- [Action item]
Search the listing below for the line containing "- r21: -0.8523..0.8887". From there through the line containing "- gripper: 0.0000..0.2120", transcribe every line exactly, both ends included.

─── Data segment

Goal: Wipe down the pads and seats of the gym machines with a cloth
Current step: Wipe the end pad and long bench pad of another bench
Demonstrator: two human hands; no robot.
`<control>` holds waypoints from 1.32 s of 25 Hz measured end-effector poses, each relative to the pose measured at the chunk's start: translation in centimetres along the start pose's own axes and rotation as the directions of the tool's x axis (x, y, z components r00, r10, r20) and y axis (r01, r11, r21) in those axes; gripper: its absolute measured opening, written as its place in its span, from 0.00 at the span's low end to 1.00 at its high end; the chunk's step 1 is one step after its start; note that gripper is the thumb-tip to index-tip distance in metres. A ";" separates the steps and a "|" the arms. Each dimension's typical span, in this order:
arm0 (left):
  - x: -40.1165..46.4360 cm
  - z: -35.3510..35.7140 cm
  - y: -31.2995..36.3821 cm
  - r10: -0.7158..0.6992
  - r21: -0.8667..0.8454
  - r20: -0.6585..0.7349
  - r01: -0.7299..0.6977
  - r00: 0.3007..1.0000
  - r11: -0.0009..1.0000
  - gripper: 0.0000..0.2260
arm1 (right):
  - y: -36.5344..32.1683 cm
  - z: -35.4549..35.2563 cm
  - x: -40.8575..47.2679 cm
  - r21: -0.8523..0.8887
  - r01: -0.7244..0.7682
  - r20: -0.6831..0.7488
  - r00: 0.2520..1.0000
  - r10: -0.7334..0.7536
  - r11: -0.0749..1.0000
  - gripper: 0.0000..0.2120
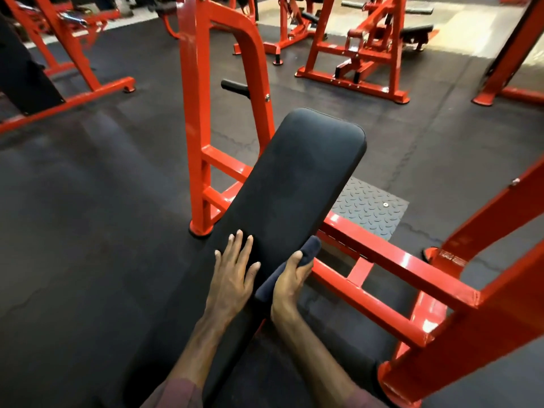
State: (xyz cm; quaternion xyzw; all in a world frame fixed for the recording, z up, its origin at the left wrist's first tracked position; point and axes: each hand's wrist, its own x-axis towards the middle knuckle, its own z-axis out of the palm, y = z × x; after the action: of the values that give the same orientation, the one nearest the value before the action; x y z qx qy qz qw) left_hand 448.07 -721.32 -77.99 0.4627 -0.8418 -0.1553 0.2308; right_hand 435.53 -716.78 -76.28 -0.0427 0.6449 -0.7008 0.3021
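Mid-wipe: dark blue folded cloth (pixel 290 267) clasped in right hand (pixel 290 285) at long black padded bench (pixel 282 207) edge, beside flat, spread left hand (pixel 234 273) (far padding seemingly unwiped); other machines remaining.

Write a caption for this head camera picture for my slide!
Left hand flat on a black bench pad, right hand gripping a dark cloth at its edge.

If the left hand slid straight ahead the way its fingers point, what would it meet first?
Only more black pad: the left hand lies flat on it, fingers aimed up its length. The path looks free to the pad's far rounded end, though depth is unclear.
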 end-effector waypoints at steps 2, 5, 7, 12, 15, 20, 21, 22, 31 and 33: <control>1.7 0.1 0.9 0.012 -0.004 -0.019 -0.012 1.000 1.000 0.29 | -3.0 0.7 3.3 0.006 0.055 -0.045 0.997 -0.055 0.998 0.24; 3.5 0.5 2.2 0.029 -0.018 -0.063 -0.030 0.998 0.999 0.29 | -4.5 0.2 2.9 0.024 0.084 0.001 0.996 -0.084 0.996 0.23; 5.0 0.9 3.4 0.025 -0.014 -0.089 -0.027 0.996 1.000 0.28 | -3.9 -0.8 1.4 0.024 0.081 0.098 0.992 -0.083 0.996 0.23; 10.4 1.3 6.2 0.038 0.006 -0.125 -0.037 0.991 0.999 0.27 | -6.7 0.8 11.5 0.002 0.180 0.067 0.981 -0.180 0.984 0.34; 12.5 1.3 7.5 0.046 -0.002 -0.138 -0.047 0.989 0.999 0.27 | -7.5 0.7 11.0 0.030 0.191 0.115 0.974 -0.193 0.981 0.38; 15.6 0.7 8.7 0.029 -0.016 -0.147 -0.031 0.989 0.999 0.27 | -8.7 0.7 13.6 0.012 0.201 0.145 0.969 -0.201 0.980 0.40; 15.9 0.6 8.6 0.031 -0.015 -0.144 -0.033 0.989 0.999 0.28 | -10.1 1.2 15.9 0.010 0.213 0.119 0.970 -0.213 0.977 0.37; 16.1 0.5 8.5 0.032 -0.012 -0.140 -0.034 0.990 0.999 0.28 | -11.2 1.7 17.7 0.027 0.224 0.097 0.969 -0.225 0.974 0.35; 19.6 -0.6 7.8 -0.013 -0.011 -0.177 0.011 0.984 1.000 0.34 | -14.0 1.8 18.5 -0.100 0.330 0.153 0.937 -0.313 0.939 0.37; 19.6 -0.5 7.6 -0.010 -0.016 -0.186 0.007 0.982 1.000 0.35 | -16.5 2.5 21.0 -0.128 0.377 0.087 0.926 -0.368 0.917 0.37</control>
State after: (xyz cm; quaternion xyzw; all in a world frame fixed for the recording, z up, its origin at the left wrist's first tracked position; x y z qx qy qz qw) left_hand 433.86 -734.01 -69.20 0.4771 -0.8132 -0.1187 0.3114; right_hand 413.45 -729.23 -67.45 -0.2075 0.6638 -0.6958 0.1790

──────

- [Solution to this task]
  - r21: -0.8523..0.8887
  - r01: -0.7244..0.7682
  - r20: -0.6831..0.7488
  - r00: 0.2520..1.0000
  - r10: -0.7334..0.7536
  - r11: -0.0749..1.0000
  - gripper: 0.0000..0.2120

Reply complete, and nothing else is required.